## Task prompt
Please return the listing below exactly, without any of its pictures.

## Supplied material
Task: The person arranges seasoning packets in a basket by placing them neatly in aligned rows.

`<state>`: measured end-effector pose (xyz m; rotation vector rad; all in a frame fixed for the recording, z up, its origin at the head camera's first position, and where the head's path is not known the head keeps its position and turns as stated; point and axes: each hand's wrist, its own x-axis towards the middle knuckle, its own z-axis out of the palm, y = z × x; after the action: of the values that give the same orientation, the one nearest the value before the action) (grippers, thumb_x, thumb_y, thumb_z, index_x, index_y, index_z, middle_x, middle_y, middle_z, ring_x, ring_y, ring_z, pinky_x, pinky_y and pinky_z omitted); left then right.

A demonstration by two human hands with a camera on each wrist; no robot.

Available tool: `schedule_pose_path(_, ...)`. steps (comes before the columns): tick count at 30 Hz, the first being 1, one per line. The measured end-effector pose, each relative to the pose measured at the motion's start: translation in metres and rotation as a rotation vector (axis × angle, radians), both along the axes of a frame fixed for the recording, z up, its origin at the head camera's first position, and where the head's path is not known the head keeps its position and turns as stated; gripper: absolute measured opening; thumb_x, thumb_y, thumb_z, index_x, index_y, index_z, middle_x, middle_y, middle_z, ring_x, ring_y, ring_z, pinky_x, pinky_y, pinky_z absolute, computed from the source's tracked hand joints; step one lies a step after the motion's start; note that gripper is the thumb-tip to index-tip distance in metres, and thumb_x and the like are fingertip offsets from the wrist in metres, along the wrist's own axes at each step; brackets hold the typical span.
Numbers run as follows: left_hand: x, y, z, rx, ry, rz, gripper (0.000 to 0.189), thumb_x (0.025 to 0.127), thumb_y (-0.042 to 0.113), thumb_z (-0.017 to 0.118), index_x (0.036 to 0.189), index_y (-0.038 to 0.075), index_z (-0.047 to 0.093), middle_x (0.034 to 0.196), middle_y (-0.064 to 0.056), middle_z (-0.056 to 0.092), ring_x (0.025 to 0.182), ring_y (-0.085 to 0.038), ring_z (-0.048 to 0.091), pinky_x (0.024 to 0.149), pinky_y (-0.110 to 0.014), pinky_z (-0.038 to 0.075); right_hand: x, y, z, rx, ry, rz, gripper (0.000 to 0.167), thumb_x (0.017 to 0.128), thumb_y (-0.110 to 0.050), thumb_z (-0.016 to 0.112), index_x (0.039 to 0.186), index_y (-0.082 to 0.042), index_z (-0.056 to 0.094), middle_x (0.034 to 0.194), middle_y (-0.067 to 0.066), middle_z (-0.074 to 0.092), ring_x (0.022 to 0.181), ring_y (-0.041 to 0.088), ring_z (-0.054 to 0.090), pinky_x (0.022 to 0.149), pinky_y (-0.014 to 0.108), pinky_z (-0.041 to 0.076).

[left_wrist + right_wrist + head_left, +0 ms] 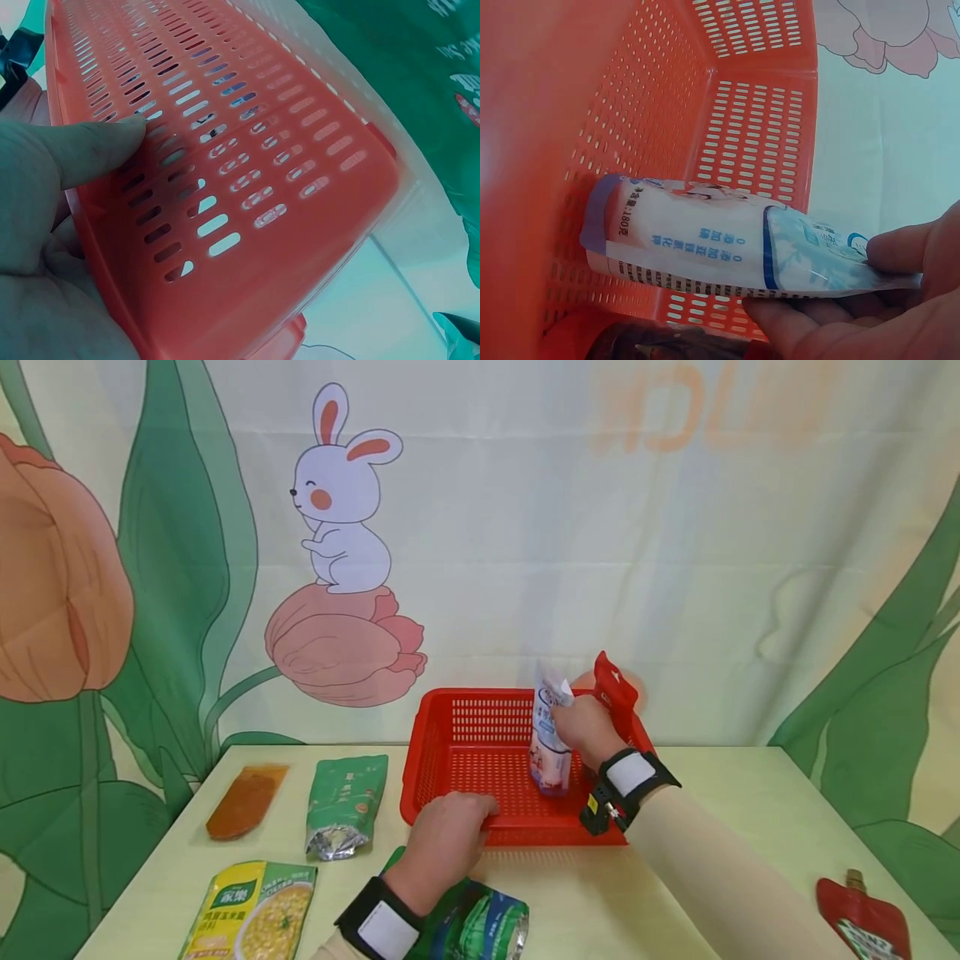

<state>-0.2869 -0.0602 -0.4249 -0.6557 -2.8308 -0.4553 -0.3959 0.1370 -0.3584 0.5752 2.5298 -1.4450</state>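
l hand grips red basket, r hand pinches white pouch inside. prob loading; next shld release pouch.

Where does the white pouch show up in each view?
Head: right of centre, white pouch gripped by the right hand.
Left wrist: cannot be told for certain behind the slotted wall.
Right wrist: across the middle, narrowing rightward into the right hand.
Shared landmark: red basket, in all three.

Left hand partly hides a crinkled green-and-blue foil pouch, bottom centre; the head view's lower edge crops a rectangular yellow-and-green pouch.
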Motion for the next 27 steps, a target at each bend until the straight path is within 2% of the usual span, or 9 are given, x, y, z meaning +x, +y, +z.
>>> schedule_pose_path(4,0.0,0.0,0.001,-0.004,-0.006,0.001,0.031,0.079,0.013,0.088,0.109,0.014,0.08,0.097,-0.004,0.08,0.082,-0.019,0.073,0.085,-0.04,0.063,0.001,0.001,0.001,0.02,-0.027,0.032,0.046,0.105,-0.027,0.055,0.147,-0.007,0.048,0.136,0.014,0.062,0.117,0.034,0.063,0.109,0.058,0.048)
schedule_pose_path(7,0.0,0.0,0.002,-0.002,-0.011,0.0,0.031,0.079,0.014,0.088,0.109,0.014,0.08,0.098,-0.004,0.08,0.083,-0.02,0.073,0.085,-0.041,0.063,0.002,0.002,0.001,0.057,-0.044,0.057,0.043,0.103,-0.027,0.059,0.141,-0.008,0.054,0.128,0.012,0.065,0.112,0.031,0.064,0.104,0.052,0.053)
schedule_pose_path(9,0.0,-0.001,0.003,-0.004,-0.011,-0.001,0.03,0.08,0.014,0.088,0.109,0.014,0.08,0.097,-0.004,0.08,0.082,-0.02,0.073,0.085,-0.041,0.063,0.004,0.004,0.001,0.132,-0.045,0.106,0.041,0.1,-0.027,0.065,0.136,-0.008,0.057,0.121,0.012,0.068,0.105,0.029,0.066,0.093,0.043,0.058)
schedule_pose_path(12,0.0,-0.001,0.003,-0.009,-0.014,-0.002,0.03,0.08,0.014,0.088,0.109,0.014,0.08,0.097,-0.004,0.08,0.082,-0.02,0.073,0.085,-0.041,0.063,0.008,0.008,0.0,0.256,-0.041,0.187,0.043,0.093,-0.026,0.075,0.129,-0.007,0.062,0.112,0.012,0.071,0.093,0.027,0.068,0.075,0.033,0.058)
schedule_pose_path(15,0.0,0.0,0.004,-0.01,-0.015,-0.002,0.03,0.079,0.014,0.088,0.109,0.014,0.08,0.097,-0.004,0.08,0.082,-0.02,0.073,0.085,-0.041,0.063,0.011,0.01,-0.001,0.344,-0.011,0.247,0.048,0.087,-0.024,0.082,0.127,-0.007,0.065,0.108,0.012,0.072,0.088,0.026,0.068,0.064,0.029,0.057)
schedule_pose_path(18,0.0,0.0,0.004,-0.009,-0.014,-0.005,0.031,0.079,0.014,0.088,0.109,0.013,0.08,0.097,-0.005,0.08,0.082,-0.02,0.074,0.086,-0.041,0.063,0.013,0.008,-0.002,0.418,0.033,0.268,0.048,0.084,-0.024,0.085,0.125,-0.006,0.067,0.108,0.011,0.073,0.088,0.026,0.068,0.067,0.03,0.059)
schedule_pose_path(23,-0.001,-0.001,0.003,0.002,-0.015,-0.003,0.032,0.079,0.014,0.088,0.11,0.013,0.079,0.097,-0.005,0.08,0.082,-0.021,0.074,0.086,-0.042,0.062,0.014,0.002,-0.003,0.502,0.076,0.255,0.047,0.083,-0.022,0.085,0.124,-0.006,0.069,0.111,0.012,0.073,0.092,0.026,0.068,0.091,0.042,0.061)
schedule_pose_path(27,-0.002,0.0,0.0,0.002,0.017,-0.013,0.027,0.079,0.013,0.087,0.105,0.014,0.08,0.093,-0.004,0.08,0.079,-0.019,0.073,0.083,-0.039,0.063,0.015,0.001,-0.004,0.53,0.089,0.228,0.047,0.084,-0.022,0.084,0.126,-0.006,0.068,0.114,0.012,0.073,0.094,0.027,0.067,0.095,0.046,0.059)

## Exercise output
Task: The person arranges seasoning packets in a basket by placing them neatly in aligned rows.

`<state>`: measured end-effector pose (xyz m; rotation vector rad; all in a frame fixed for the recording, z up, its origin at the head camera's first position, and where the head's path is not known the head keeps its position and turns as stated; point and axes: each hand's wrist, its own x-axis towards the middle knuckle, its own z-axis out of the palm, y = z × x; after the action: of the values that give the same orientation, the one nearest the value before the action) (grippers, thumb_x, thumb_y, thumb_z, index_x, index_y, index_z, middle_x, middle_y, middle_z, ring_x, ring_y, ring_z, pinky_x, pinky_y and pinky_z omitted); left then right.

A demonstration by two human hands with a camera on each wrist; no robot.

Available tool: `schedule_pose_path(_, ...)`. steps (comes before the columns): tick count at 30 Hz, the first being 1, one per line. The measured end-effector pose, each relative to the pose measured at the motion's start: translation in metres and rotation as a rotation vector (axis × angle, radians), both along the axes of a frame fixed for the recording, z up, its origin at the head camera's first position, and where the head's path is not known the head keeps its position and turns as stated; gripper: absolute measured opening; thumb_x, thumb_y, thumb_z, index_x, index_y, index_z, middle_x, middle_y, middle_z, ring_x, ring_y, ring_z, pinky_x, pinky_y, pinky_z absolute, computed from the source's tracked hand joints; step one lies a step after the motion's start; note that gripper is the thumb-tip to index-tip distance in metres, and thumb_x and the like are fingertip offsets from the wrist in metres, along the wrist's own axes at each step; brackets hold the typical span.
Numbers run as follows: left_hand: x, y, z, rx, ry, rz, gripper (0.000 to 0.189), thumb_x (0.025 to 0.127), thumb_y (-0.042 to 0.113), thumb_z (-0.017 to 0.118), index_x (0.036 to 0.189), index_y (-0.038 to 0.075), index_z (-0.047 to 0.093), middle_x (0.034 to 0.196), middle_y (-0.064 to 0.056), middle_z (-0.056 to 0.092), ring_x (0.025 to 0.182), ring_y (-0.085 to 0.038), ring_z (-0.048 to 0.091), pinky_x (0.024 to 0.149), pinky_y (-0.110 to 0.014), pinky_z (-0.038 to 0.075); right_hand: x, y, z, rx, ry, rz, gripper (0.000 to 0.167), thumb_x (0.017 to 0.128), thumb_y (-0.110 to 0.050), thumb_z (-0.016 to 0.112), index_x (0.039 to 0.186), index_y (-0.082 to 0.042), index_z (-0.056 to 0.094), middle_x (0.034 to 0.194), middle_y (-0.067 to 0.066), middle_z (-0.074 to 0.092), ring_x (0.022 to 0.181), ring_y (-0.041 to 0.088), ring_z (-0.054 to 0.090), pinky_x (0.022 to 0.149), pinky_y (-0.014 to 0.108), pinky_z (-0.041 to 0.076).

[left_wrist + right_wrist + head_left, +0 ms] 

<state>-0.2869 -0.0602 -0.4249 -0.6557 -2.8308 -0.4553 -0.3959 0.1370 -0.3584 0.5752 2.5298 -1.4450</state>
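l hand grips red basket, r hand pinches white pouch inside. prob loading; next shld release pouch.

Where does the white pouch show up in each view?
Head: right of centre, white pouch gripped by the right hand.
Left wrist: cannot be told for certain behind the slotted wall.
Right wrist: across the middle, narrowing rightward into the right hand.
Shared landmark: red basket, in all three.

Left hand partly hides a crinkled green-and-blue foil pouch, bottom centre; the head view's lower edge crops a rectangular yellow-and-green pouch.
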Motion for the next 27 steps, a target at each bend until the straight path is within 2% of the usual span, or 9 are given, x, y, z meaning +x, +y, +z.
>>> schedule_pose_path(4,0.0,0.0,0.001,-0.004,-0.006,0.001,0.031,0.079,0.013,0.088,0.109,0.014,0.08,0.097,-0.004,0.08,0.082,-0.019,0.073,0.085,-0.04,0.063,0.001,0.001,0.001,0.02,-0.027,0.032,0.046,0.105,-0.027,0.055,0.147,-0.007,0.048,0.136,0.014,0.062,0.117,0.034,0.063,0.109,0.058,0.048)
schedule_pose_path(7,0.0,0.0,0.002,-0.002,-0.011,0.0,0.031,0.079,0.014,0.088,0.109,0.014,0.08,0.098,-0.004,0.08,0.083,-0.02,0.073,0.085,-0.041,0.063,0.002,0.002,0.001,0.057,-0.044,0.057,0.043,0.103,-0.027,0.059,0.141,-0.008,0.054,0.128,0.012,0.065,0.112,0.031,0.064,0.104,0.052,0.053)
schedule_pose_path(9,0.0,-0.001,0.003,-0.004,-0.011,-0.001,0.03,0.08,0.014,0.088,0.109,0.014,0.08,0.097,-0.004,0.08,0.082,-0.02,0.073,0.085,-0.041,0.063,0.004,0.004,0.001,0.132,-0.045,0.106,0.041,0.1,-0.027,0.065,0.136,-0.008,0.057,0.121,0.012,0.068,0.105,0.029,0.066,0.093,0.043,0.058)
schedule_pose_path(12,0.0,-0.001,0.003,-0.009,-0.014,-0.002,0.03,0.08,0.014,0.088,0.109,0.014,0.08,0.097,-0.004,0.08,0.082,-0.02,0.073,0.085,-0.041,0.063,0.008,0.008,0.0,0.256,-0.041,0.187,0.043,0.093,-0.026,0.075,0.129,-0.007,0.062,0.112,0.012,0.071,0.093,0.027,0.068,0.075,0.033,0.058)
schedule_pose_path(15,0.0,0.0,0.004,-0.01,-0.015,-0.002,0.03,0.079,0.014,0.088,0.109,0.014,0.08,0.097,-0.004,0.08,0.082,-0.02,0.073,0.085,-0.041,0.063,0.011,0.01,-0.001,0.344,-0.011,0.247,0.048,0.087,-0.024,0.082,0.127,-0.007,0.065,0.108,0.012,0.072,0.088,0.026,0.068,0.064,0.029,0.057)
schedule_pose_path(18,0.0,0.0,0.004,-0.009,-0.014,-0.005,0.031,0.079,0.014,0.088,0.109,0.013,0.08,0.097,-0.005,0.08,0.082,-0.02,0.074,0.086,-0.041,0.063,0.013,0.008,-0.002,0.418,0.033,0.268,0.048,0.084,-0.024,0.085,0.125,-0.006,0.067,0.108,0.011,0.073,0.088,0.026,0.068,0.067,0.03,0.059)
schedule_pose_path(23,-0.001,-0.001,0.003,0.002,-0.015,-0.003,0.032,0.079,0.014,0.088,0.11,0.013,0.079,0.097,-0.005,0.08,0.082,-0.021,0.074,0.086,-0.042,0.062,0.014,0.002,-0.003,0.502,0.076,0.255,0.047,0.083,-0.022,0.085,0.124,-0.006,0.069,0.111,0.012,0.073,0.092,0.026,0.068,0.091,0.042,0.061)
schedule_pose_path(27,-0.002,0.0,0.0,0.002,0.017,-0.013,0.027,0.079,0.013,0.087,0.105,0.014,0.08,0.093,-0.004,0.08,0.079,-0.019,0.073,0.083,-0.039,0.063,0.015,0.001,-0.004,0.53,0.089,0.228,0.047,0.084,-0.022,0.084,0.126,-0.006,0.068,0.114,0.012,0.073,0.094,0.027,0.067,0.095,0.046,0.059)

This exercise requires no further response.